→ **THE TASK**
Repeat the data that follows exactly, starting at the line with "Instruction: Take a" and ending at the line with "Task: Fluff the", and leave out every picture.

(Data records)
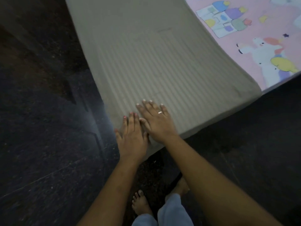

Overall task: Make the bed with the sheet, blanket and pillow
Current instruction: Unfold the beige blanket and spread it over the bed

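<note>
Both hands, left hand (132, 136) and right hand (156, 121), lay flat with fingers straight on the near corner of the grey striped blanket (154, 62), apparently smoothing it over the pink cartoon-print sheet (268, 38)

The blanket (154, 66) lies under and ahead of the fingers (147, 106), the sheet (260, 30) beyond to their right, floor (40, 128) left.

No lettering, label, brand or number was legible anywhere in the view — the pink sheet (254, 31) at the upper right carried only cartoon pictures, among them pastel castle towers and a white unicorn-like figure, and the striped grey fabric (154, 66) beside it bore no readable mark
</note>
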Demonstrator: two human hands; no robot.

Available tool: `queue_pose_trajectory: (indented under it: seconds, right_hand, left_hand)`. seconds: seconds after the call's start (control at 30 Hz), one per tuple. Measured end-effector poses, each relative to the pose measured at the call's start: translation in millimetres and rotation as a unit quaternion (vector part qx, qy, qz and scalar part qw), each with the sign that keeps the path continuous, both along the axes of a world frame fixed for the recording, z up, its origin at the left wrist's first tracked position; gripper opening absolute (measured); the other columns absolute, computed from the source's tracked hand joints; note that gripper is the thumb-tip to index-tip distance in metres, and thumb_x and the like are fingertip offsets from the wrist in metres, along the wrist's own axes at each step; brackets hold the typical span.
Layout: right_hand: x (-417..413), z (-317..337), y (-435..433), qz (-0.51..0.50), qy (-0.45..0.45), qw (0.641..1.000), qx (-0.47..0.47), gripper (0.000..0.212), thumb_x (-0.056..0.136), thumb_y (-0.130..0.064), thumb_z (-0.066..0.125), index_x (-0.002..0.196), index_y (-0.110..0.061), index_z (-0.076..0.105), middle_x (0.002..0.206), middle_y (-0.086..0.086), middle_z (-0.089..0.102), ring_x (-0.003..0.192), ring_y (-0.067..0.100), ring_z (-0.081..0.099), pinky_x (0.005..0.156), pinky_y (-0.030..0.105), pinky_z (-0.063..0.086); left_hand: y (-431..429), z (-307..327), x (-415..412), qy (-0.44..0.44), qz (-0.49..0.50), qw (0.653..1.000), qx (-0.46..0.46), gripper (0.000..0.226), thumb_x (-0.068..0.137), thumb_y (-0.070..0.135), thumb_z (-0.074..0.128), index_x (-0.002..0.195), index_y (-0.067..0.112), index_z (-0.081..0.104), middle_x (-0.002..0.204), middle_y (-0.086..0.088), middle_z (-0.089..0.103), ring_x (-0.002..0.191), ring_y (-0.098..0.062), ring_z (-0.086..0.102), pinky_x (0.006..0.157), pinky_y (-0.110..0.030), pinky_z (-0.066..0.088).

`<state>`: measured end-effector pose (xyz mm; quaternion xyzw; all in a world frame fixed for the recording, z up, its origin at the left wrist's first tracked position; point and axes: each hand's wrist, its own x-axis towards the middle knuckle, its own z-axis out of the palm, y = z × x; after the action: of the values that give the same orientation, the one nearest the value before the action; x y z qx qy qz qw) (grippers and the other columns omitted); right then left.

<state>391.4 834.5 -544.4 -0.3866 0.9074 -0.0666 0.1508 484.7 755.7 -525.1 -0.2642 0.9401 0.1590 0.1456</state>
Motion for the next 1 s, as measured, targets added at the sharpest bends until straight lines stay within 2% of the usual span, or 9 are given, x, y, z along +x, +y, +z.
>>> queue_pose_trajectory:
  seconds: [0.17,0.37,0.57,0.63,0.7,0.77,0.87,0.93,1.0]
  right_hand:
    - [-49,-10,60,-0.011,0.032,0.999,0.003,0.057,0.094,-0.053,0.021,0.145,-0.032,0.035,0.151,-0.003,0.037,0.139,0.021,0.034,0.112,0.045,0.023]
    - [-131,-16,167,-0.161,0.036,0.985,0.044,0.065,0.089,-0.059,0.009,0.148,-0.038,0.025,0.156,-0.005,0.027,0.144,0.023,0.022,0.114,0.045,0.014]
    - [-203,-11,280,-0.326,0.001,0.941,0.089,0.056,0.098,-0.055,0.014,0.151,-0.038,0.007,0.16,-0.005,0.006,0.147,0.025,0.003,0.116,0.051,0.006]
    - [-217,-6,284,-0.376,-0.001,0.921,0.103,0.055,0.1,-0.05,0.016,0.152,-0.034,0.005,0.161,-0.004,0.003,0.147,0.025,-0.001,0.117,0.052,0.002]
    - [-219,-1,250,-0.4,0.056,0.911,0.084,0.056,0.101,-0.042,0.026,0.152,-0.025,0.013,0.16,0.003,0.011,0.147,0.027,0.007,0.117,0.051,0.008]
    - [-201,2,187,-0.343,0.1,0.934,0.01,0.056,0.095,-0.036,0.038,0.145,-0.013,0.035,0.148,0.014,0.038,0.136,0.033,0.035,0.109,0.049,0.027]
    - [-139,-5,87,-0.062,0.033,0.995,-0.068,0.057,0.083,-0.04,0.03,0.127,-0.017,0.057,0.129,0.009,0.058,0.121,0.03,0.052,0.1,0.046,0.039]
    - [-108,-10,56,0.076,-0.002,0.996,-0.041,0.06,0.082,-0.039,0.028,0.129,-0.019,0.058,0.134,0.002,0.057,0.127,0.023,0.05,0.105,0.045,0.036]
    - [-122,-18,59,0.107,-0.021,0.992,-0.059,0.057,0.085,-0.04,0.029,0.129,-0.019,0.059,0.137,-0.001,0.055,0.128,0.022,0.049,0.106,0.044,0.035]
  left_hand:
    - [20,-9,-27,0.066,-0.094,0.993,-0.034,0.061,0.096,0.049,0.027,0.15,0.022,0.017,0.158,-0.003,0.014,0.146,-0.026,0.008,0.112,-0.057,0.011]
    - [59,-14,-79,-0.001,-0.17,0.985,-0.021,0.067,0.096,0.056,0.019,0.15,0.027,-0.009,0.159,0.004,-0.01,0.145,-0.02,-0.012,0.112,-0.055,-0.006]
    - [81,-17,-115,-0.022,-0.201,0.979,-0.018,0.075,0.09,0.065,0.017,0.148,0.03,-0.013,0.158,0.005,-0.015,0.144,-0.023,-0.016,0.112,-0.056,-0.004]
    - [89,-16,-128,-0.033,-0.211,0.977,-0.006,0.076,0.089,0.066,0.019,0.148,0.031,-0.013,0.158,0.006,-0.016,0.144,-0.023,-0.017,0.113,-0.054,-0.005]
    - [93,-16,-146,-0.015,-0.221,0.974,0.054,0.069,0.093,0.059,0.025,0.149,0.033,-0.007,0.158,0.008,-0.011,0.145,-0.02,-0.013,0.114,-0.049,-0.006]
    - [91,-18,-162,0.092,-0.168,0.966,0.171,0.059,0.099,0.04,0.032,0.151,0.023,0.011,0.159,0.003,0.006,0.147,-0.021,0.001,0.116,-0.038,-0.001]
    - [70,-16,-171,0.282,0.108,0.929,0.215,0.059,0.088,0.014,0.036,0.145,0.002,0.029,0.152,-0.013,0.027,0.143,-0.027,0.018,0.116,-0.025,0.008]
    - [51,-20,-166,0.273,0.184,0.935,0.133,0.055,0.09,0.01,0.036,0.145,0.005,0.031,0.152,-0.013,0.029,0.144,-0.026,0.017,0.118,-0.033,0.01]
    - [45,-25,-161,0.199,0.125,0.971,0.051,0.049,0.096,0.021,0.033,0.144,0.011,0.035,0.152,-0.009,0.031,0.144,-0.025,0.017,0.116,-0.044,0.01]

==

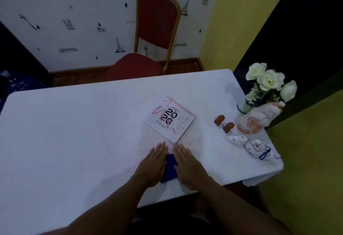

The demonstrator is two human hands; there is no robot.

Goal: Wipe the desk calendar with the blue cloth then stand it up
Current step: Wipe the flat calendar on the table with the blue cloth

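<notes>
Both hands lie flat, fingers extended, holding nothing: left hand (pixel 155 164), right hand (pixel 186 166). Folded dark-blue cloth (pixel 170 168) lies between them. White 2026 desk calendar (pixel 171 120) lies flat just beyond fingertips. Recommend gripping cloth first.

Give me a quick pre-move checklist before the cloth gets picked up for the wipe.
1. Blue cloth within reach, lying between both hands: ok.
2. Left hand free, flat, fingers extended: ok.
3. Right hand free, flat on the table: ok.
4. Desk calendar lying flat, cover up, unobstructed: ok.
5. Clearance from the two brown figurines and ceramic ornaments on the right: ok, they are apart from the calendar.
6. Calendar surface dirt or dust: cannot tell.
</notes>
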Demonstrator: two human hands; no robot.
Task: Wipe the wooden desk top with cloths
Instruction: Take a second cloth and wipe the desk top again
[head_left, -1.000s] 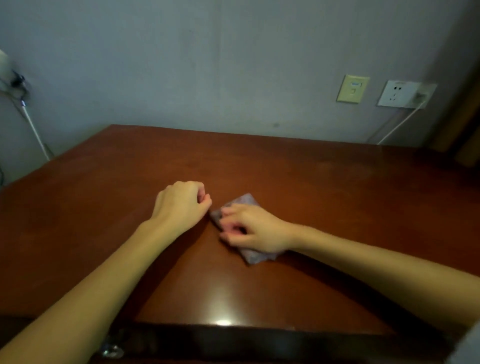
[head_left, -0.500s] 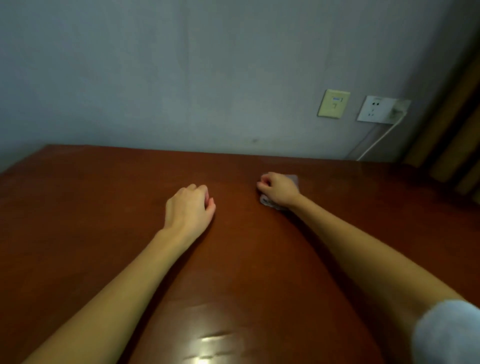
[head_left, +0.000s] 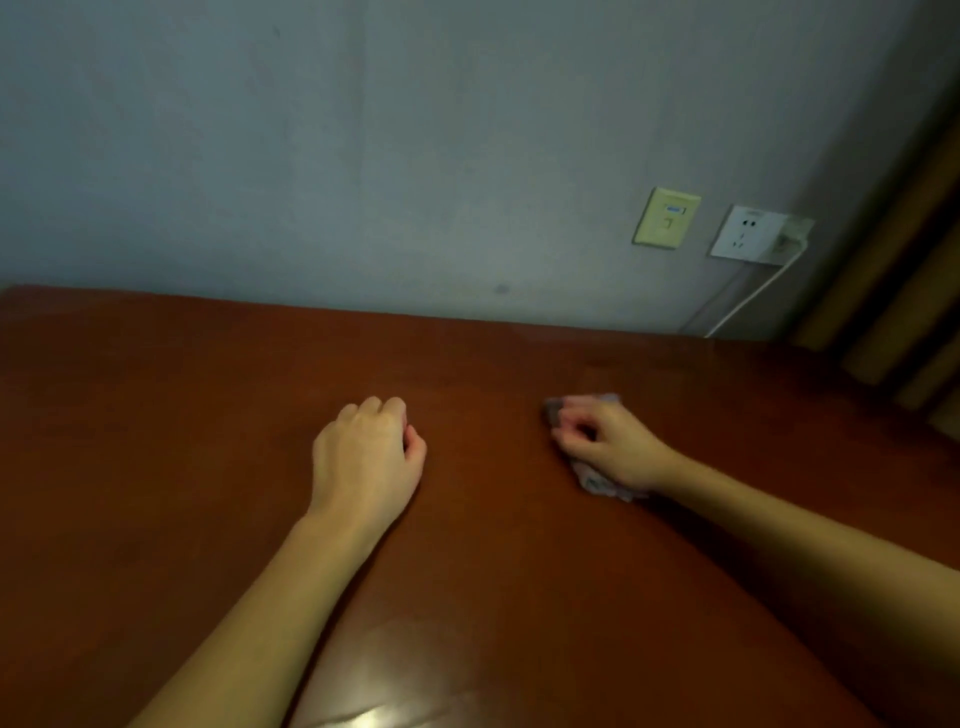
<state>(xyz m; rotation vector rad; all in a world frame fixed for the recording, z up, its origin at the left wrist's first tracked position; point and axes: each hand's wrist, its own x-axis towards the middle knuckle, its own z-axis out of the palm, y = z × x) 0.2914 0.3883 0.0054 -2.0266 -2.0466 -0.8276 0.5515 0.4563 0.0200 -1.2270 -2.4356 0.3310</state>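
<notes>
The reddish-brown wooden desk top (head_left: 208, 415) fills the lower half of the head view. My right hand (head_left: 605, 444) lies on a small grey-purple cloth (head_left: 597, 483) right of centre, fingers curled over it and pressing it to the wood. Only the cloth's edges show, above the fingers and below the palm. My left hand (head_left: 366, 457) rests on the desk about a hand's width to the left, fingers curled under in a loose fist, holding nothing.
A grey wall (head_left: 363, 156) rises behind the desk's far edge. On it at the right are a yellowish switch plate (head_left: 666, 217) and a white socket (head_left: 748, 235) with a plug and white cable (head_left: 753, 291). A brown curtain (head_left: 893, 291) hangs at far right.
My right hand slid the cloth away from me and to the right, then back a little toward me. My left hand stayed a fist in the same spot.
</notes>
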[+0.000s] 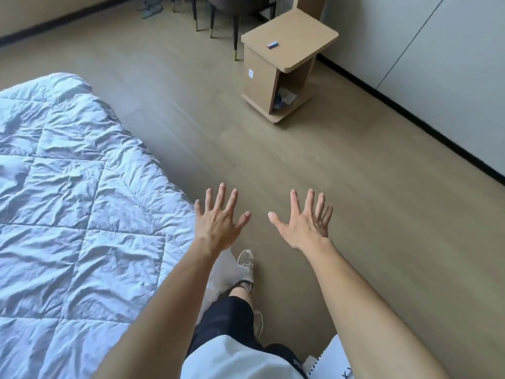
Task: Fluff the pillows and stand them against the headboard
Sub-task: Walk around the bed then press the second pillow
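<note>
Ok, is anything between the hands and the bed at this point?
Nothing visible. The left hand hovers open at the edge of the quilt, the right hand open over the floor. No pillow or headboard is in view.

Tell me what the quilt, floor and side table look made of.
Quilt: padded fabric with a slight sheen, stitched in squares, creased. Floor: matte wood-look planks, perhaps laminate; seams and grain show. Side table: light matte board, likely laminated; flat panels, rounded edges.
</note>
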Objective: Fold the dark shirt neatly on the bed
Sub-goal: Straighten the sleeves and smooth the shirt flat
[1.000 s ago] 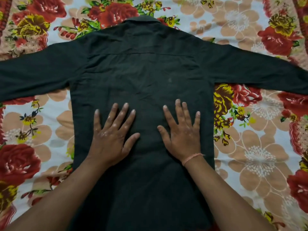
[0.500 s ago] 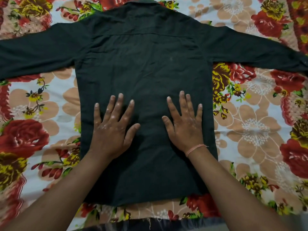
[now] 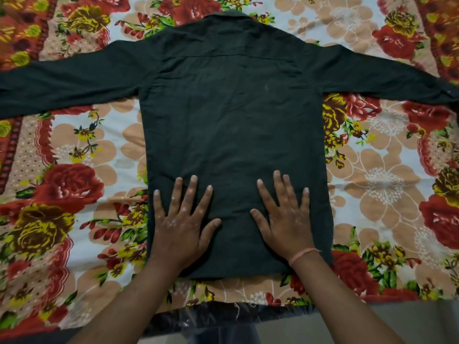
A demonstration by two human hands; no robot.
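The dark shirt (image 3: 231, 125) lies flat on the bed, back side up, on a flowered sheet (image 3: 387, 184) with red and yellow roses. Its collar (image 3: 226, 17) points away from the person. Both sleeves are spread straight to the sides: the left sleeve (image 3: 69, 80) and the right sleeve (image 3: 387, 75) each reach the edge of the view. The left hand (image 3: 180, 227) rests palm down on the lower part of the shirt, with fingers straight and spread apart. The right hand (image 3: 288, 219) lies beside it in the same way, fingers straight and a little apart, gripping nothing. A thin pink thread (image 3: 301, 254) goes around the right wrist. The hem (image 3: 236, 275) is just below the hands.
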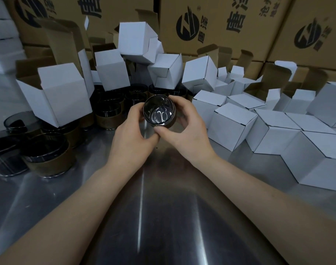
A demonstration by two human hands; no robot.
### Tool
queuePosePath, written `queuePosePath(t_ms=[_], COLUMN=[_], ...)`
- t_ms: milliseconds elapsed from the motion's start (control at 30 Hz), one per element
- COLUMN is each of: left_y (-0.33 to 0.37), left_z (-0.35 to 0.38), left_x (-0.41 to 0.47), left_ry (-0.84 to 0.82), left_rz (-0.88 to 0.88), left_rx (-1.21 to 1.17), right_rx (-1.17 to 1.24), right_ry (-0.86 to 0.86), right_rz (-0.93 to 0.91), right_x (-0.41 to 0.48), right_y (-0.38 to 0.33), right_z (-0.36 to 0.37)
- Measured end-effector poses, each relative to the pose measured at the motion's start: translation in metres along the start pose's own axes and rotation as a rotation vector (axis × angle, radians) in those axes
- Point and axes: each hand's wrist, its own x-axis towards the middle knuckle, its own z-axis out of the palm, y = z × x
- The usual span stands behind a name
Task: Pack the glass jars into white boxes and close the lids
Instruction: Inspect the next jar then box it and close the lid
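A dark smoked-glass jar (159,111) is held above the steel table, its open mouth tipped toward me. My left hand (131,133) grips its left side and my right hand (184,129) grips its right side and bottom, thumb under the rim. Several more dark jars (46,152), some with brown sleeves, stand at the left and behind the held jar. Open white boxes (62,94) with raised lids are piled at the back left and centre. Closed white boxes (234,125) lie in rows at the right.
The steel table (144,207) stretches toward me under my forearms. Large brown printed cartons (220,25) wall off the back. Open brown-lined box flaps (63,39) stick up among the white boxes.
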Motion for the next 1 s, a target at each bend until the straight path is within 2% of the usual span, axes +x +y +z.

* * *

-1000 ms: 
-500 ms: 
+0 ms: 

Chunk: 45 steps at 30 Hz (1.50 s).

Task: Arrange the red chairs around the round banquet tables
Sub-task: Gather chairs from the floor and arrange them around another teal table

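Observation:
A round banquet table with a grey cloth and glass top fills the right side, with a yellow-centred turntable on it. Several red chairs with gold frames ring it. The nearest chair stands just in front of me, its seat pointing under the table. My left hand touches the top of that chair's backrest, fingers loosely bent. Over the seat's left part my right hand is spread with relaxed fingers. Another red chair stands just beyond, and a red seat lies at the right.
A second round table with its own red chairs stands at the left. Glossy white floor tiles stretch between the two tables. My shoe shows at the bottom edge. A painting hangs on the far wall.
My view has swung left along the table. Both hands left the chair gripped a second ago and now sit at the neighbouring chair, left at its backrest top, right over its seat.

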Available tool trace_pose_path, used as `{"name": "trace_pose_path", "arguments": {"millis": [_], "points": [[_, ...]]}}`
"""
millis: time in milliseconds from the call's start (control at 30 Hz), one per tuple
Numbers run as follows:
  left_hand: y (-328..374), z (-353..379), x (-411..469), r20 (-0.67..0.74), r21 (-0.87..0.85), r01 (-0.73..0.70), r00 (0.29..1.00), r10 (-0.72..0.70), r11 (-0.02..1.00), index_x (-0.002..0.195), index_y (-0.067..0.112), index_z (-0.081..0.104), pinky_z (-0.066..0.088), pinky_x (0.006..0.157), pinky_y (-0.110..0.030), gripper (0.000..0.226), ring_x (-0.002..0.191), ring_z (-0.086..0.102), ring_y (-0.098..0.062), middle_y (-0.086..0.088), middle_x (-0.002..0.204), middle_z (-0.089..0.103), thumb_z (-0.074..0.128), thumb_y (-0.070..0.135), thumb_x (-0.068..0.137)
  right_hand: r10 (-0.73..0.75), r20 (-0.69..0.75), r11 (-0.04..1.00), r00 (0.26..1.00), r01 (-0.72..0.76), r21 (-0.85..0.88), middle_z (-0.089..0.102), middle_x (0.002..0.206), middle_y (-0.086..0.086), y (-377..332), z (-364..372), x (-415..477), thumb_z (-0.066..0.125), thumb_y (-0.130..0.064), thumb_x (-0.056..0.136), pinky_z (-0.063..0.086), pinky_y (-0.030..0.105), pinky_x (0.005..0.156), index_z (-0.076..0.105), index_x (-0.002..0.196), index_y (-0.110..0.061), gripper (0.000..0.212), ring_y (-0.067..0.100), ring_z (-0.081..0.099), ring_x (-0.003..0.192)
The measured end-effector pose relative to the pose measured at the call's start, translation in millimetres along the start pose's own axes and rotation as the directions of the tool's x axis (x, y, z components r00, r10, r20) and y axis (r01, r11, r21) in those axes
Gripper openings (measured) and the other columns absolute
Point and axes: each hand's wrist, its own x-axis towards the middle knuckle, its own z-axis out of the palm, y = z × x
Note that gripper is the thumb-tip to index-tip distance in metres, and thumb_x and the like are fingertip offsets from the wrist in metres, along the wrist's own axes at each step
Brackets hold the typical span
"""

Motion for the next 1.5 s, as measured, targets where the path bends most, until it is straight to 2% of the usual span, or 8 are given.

→ **SOLUTION FOR THIS TASK**
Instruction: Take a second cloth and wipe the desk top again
[head_left, -1.000s] 
[head_left, -0.500s] 
[head_left, +0.000s] 
<state>(xyz m; rotation vector rad; all in a world frame fixed for the recording, z up, its origin at the left wrist's first tracked position; point and axes: each hand's wrist, its own x-axis towards the middle knuckle, its own z-axis out of the palm, y = z × x) 0.2914 0.3883 0.0054 -2.0266 -2.0466 -0.8276 0.5515 0.4563 0.0200 -1.2270 -2.4356 0.3310</state>
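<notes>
The reddish-brown wooden desk top (head_left: 208, 415) fills the lower half of the head view. My right hand (head_left: 605, 444) lies on a small grey-purple cloth (head_left: 597, 483) right of centre, fingers curled over it and pressing it to the wood. Only the cloth's edges show, above the fingers and below the palm. My left hand (head_left: 366, 457) rests on the desk about a hand's width to the left, fingers curled under in a loose fist, holding nothing.
A grey wall (head_left: 363, 156) rises behind the desk's far edge. On it at the right are a yellowish switch plate (head_left: 666, 217) and a white socket (head_left: 748, 235) with a plug and white cable (head_left: 753, 291). A brown curtain (head_left: 893, 291) hangs at far right.
My right hand slid the cloth away from me and to the right, then back a little toward me. My left hand stayed a fist in the same spot.
</notes>
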[+0.000s] 
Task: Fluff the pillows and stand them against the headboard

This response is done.